Task objective
Only the lines below from the one containing "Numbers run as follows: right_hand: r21" to the one containing "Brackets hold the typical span" should be repeated, both included and unchanged.

Data extracts
★ ★ ★ ★
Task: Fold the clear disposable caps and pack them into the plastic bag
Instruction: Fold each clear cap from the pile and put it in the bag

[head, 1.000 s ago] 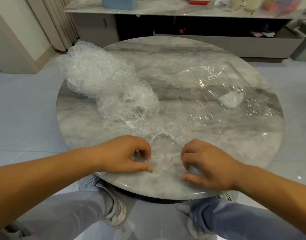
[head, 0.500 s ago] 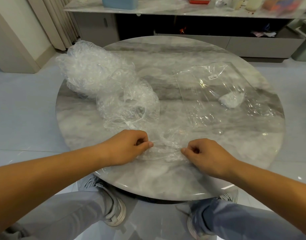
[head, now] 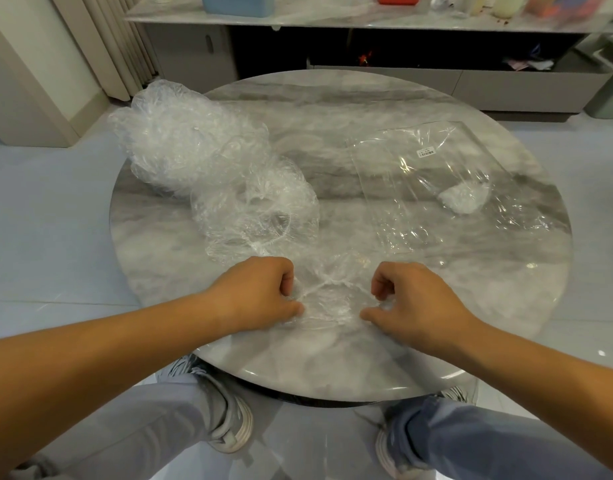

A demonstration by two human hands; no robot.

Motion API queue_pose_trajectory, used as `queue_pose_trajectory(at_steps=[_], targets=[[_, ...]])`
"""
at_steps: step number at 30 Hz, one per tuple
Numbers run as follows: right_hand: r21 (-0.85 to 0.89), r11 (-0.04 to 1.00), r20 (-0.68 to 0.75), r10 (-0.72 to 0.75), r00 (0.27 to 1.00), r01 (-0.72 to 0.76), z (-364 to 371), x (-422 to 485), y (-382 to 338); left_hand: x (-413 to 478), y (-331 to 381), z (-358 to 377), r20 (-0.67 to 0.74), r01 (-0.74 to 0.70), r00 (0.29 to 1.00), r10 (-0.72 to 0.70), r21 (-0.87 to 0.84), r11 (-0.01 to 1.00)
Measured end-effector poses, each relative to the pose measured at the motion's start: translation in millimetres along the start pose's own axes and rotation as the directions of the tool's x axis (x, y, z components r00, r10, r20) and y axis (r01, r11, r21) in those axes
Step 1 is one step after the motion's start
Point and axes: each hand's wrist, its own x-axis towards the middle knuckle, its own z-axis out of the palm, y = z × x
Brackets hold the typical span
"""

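One clear disposable cap (head: 331, 297) lies spread on the near part of the round marble table (head: 367, 372). My left hand (head: 260, 292) pinches its left edge and my right hand (head: 407, 297) pinches its right edge, fingers curled. A loose pile of crumpled clear caps (head: 201, 161) covers the table's left side. On the right lies a flat clear plastic bag (head: 447, 188) with a small white label, and a folded white bundle (head: 466, 200) shows inside it.
A long low cabinet (head: 384, 81) with a marble top stands behind the table, carrying a blue tub (head: 237, 3) and other items. Curtains hang at the far left. My knees and grey shoes (head: 228, 420) are under the table's near edge.
Both hands have shifted on the cap: they moved slightly apart and back toward me, thumbs now low on its near edge, and the cap lies more spread between them.
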Motion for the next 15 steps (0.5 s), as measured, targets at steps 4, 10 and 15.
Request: queue_pose_trajectory(at_steps=[4, 10, 15], targets=[[0.087, 0.985, -0.150, -0.133, 0.980, 0.147, -8, -1, -4, -2, 11, -14, -0.070, -0.001, 0.998, -0.006, -0.097, 0.995], [0.169, 0.950, 0.053, -0.275, 0.960, 0.263, 3, 4, -10, -7, 29, -4, 0.014, -0.029, 0.999, 0.035, -0.336, 0.941], [0.225, 0.964, 0.129, -0.172, 0.977, 0.140, 14, 11, -9, -3, 20, 11, 0.063, 0.068, 0.997, -0.047, -0.379, 0.923]])
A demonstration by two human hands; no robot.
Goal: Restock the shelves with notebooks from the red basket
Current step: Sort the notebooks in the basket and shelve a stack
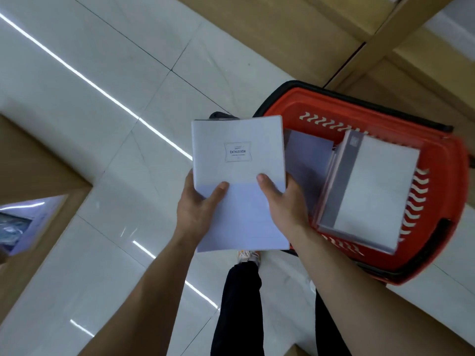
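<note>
— What are you holding, centre frame?

— My two hands grip a pale notebook (237,160) labelled "ENTHUSIASM". My left hand (199,209) clamps its lower left edge, thumb on the cover. My right hand (284,201) clamps the lower right edge, thumb likewise on top. A second pale sheet or cover (244,222) runs down from under the thumbs towards my wrists; I cannot tell whether it is a separate book.

— And the rest of the stock?

— In the red basket (442,176), right of frame, on the floor just beside my right forearm. A grey-and-white notebook (372,191) lies tilted on top inside it, its far corner near the basket's right rim. A grey-lilac cover (307,163) stands between it and the book I hold, partly hidden by my right hand. The basket's black handle (280,95) curves round its upper left rim.

— Room to move?

— White tiled floor (102,98) lies open across the left and upper middle of the frame, with bright light streaks running diagonally. Wooden shelving (385,34) borders the upper right, touching or just behind the basket's far edge. Another wooden unit (33,170) juts in at the left edge. My dark trouser leg (239,304) and a shoe (248,255) show at bottom centre, below the held notebook.
</note>
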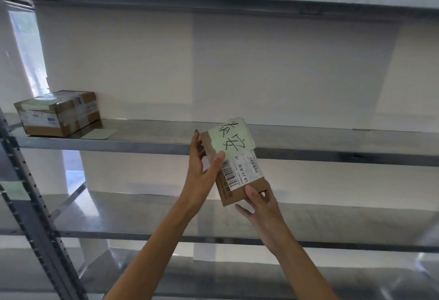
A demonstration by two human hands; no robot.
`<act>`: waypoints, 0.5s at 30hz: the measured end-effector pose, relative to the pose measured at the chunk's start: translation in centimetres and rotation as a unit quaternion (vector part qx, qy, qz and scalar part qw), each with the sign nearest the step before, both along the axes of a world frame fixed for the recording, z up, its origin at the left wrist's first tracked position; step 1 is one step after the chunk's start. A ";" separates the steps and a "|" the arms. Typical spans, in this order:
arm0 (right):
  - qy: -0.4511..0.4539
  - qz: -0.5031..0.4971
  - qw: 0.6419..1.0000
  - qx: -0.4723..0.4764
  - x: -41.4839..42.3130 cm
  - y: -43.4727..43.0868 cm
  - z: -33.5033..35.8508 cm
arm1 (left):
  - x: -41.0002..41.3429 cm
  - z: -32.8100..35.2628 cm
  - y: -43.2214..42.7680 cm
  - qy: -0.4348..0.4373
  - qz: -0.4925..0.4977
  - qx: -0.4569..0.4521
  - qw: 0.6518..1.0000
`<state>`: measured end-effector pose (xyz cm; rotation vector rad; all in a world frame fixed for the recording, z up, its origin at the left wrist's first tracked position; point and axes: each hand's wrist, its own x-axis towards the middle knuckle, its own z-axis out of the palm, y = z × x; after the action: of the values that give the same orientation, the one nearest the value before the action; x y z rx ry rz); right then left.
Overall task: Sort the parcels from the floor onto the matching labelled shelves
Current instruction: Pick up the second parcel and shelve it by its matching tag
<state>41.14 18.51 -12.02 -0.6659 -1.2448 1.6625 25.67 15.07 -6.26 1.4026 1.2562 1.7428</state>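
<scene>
Both hands grip one parcel [237,164] in front of the middle shelf [308,155]: left hand [204,171] on its side, right hand [255,201] under its lower corner. I judge I'm matching its green note [231,139]; next, find that label. No shelf labels show, and the note lying beside the box [58,112] looks blank.

Bright daylight comes from the window [28,52] at the upper left, and the wall [285,67] behind looks washed out and pale. The metal shelves [332,155] carry soft glare, and their lines bend toward the frame edges. The whole picture is slightly soft.
</scene>
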 end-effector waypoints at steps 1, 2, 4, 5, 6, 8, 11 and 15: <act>-0.012 0.005 1.000 0.008 0.3 0.1 0.1 | -0.3 0.2 -0.1 0.000 0.008 0.003 1.000; -0.020 0.011 1.000 0.015 0.6 0.3 0.2 | -0.6 0.4 -0.1 0.003 0.019 0.003 1.000; -0.024 0.032 0.999 0.025 1.3 0.8 0.3 | -1.0 0.4 -0.1 0.009 0.043 -0.002 0.999; -0.022 0.041 0.998 0.029 1.7 1.0 0.3 | -1.0 0.3 -0.1 0.006 0.046 -0.005 0.999; -0.021 0.046 0.998 0.031 1.9 1.2 0.3 | -1.0 0.2 0.0 0.003 0.043 -0.009 0.999; -0.015 0.047 0.998 0.028 2.2 1.4 0.3 | -0.9 0.0 0.0 0.001 0.039 -0.015 0.999; 0.003 0.039 0.999 0.022 2.3 1.8 0.1 | -0.7 0.3 0.2 -0.003 0.048 -0.017 0.999; 0.041 0.011 0.999 0.016 2.2 2.0 0.1 | -0.6 0.6 0.3 0.005 0.046 -0.016 0.999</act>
<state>43.32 20.50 -11.93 -0.5616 -1.2209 1.6682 25.04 15.36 -5.62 1.3556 1.3676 1.7705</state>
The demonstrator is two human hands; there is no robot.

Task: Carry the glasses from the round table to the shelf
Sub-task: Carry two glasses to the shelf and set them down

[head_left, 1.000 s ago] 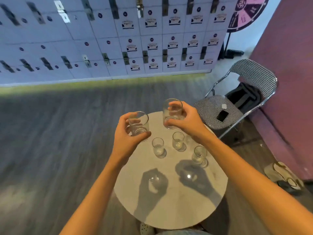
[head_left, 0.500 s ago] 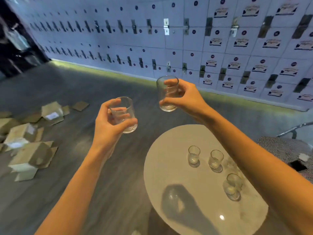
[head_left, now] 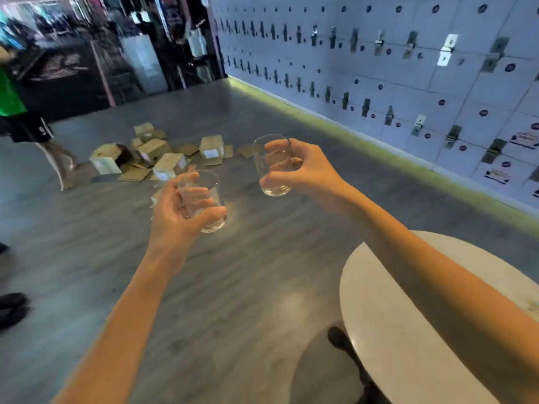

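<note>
My left hand (head_left: 175,212) grips a clear tumbler glass (head_left: 208,199) upright, fingers curled round its side, over the grey floor. My right hand (head_left: 303,173) holds a second clear glass (head_left: 269,167) a little higher and further away, thumb and fingers wrapped round it. The white round table (head_left: 388,322) lies at the lower right, partly under my right forearm; the small glasses on it are out of sight. No shelf is visible.
Several cardboard boxes (head_left: 163,158) lie scattered on the floor ahead. A person in a green shirt (head_left: 17,112) stands at the far left. A wall of white lockers (head_left: 393,83) runs along the right. A dark shop area (head_left: 116,48) is at the back.
The view has swung left, away from the table. Both hands have carried their glasses off the table and out over the floor; the small glasses have left the view.
</note>
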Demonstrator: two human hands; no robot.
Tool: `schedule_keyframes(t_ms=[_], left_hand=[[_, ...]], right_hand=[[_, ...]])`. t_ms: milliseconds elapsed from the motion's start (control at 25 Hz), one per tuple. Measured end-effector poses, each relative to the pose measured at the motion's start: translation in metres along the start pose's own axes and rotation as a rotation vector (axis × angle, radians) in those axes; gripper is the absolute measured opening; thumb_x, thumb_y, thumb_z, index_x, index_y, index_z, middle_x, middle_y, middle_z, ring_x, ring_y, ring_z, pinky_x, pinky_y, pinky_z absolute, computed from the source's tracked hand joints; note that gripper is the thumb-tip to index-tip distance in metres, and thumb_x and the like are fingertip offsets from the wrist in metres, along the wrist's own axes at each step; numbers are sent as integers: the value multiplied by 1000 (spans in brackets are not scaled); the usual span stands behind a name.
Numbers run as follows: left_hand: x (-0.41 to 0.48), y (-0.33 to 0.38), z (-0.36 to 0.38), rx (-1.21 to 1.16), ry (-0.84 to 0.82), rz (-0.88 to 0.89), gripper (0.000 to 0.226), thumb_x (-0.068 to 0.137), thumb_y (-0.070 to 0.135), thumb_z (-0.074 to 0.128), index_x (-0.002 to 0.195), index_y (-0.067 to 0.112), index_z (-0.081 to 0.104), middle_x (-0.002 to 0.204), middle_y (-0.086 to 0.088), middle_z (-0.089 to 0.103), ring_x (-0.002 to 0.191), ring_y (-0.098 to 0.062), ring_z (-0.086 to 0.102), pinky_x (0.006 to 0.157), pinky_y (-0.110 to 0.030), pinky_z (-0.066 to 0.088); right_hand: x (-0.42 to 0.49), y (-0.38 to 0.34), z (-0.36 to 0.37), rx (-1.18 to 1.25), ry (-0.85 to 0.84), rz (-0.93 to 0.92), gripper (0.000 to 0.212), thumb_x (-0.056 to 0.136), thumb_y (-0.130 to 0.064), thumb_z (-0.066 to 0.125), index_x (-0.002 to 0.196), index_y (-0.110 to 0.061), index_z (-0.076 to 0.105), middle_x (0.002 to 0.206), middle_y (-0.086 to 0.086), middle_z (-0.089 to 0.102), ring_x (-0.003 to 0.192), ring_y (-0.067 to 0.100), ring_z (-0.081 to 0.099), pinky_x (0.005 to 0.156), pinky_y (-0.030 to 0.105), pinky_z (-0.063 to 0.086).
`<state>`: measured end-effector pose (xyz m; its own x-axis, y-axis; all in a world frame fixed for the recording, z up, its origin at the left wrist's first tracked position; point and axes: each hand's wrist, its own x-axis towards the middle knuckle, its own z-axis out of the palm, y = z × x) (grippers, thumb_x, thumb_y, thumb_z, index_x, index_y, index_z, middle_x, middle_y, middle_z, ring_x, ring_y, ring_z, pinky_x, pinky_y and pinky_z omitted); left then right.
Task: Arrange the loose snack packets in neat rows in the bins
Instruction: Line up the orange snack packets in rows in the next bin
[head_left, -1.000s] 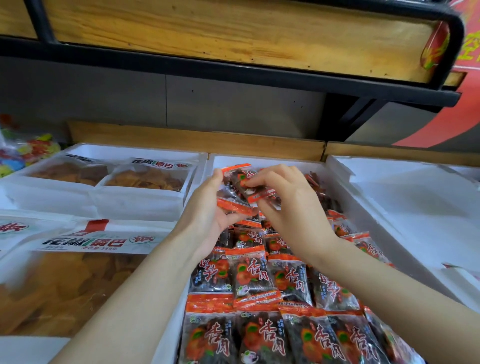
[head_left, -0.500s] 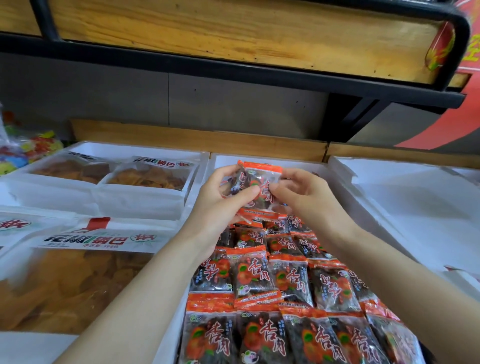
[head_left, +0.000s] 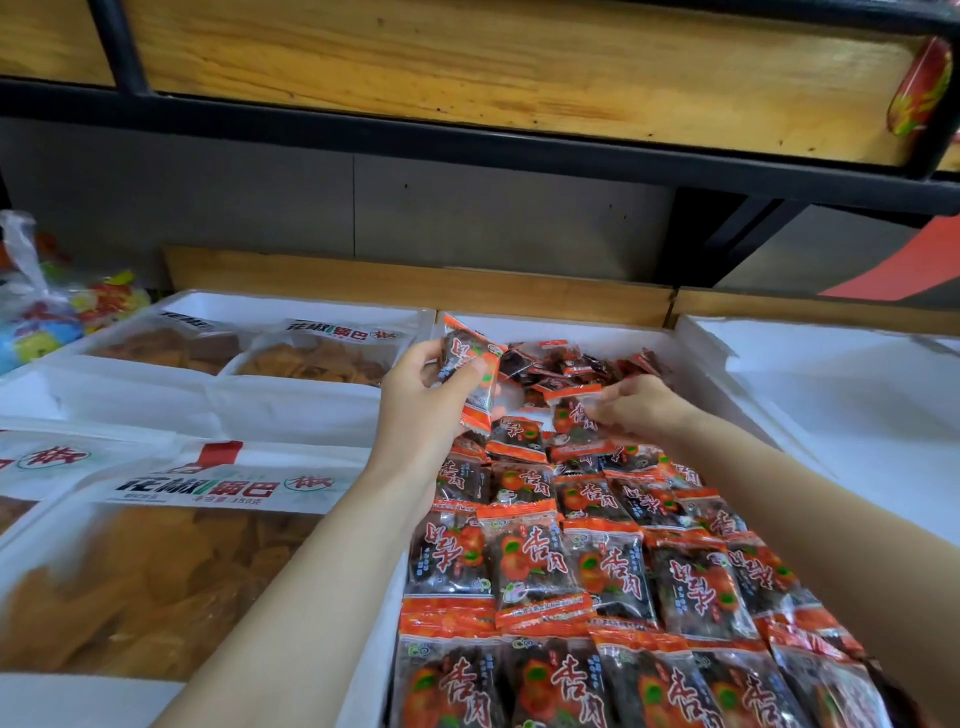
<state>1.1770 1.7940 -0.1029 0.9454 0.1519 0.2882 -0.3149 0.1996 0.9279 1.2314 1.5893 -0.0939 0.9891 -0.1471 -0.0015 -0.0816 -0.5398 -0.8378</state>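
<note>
While the white bin (head_left: 597, 327) holds neat packet rows (head_left: 545, 561) and a loose heap (head_left: 566, 364) at its back, my left hand (head_left: 421, 410) grips a raised packet (head_left: 467, 374) and my right hand (head_left: 641, 408) pinches a second packet (head_left: 574, 423) atop the farthest row.

Wooden rail (head_left: 415, 288) crossing mid-frame, taken as reference. Above it, a grey back panel (head_left: 249, 208), a black metal frame (head_left: 467, 150) and a wooden shelf board (head_left: 519, 57). Below and left of it, large clear bags of golden crisps (head_left: 156, 582). Far left, a bag of multicoloured sweets (head_left: 41, 317). To its right, a red sign (head_left: 909, 265).
</note>
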Motion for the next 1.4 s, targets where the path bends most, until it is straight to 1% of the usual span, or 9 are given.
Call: schedule_keyframes(t_ms=[200, 240, 320, 400, 480, 600, 880, 1080, 1400], left_hand=[[0, 0, 3, 32, -14, -6, 24, 90, 16, 67, 114, 21, 65, 112, -4, 69, 102, -25, 67, 93, -48, 54], [0, 0, 2, 39, -25, -14, 22, 90, 16, 67, 111, 23, 66, 111, -3, 69, 101, -25, 68, 93, -47, 54], [-2, -1, 3, 50, -58, -21, 18, 90, 14, 68, 104, 25, 66, 107, -4, 71, 96, -24, 70, 90, -45, 56], [-4, -3, 3, 58, -85, -26, 25, 88, 12, 69, 113, 16, 66, 107, -9, 71, 88, -21, 72, 86, -44, 58], [-6, -4, 4, 51, -106, -39, 34, 87, 10, 70, 120, 9, 62, 109, -13, 69, 76, -16, 72, 78, -38, 61], [-9, -3, 5, 142, -125, 17, 22, 86, 8, 71, 102, 22, 64, 102, -8, 69, 69, -12, 68, 62, -23, 58], [-21, 0, 8, 252, -216, 42, 17, 88, 15, 70, 101, 25, 66, 97, -6, 70, 71, -6, 69, 58, -22, 56], [-26, 5, 15, 415, -318, 101, 36, 80, 10, 76, 110, 21, 60, 89, 2, 74, 70, 1, 67, 62, -9, 49], [0, 24, 67, 543, -405, 306, 11, 88, 19, 68, 89, 26, 59, 94, 9, 64, 79, -12, 62, 76, -22, 48]], right_hand=[[11, 9, 10, -84, -54, -13, 11, 89, -11, 63, 82, -9, 55, 74, -2, 54, 58, 12, 55, 65, 26, 53], [10, 8, 10, -143, -40, -52, 9, 89, -11, 63, 93, -4, 58, 85, 1, 57, 66, 14, 58, 70, 27, 53], [7, 8, 11, -322, 1, -103, 42, 88, -15, 65, 123, 4, 52, 112, 10, 59, 92, 23, 62, 82, 30, 50], [0, 5, 10, -465, 109, -218, 51, 89, -22, 64, 131, 0, 47, 122, 13, 57, 110, 26, 56, 91, 31, 44], [-15, -3, 12, -355, 177, -402, 31, 95, -27, 53, 121, -10, 54, 112, 7, 61, 101, 22, 59, 83, 26, 46], [-47, -16, 21, 129, -22, -494, 25, 101, -28, 38, 106, -12, 57, 92, 5, 62, 71, 13, 61, 61, 22, 51], [-79, -10, 10, 323, -153, -401, 4, 90, -13, 60, 92, -10, 58, 85, 6, 64, 74, 13, 61, 64, 17, 54], [-98, -2, -9, -91, -134, -556, 37, 81, -10, 72, 111, -20, 53, 96, -5, 64, 78, 11, 66, 77, 25, 56], [-85, 0, -42, -6, 3, -511, 16, 88, -24, 63, 87, -9, 58, 81, 5, 64, 76, 16, 59, 71, 30, 48]])
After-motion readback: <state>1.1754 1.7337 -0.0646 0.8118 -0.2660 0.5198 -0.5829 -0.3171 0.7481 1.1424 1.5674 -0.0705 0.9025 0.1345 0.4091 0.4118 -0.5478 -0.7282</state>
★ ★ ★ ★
Solution to this problem
Numbers run as follows: right_hand: r21 (-0.85 to 0.89), r11 (-0.04 to 1.00), r20 (-0.68 to 0.75), r10 (-0.72 to 0.75), r00 (0.27 to 1.00), r01 (-0.72 to 0.76), z (-364 to 371), x (-422 to 485), y (-382 to 338); left_hand: x (-413 to 478), y (-331 to 381), z (-358 to 377), r20 (-0.67 to 0.74), r01 (-0.74 to 0.70), r00 (0.29 to 1.00), r10 (-0.72 to 0.70), r21 (-0.87 to 0.84), r11 (-0.01 to 1.00)
Measured end-effector poses, each relative to the pose measured at the motion's start: translation in millimetres along the start pose's own axes and rotation as the directions of the tool's x axis (x, y, z components r00, r10, r20) and y axis (r01, r11, r21) in those axes
Step 1 is one step after the motion's start
Point and axes: each hand's wrist, its own x-axis towards the middle knuckle, its own z-axis out of the palm, y = z × x
Brackets hold the typical span

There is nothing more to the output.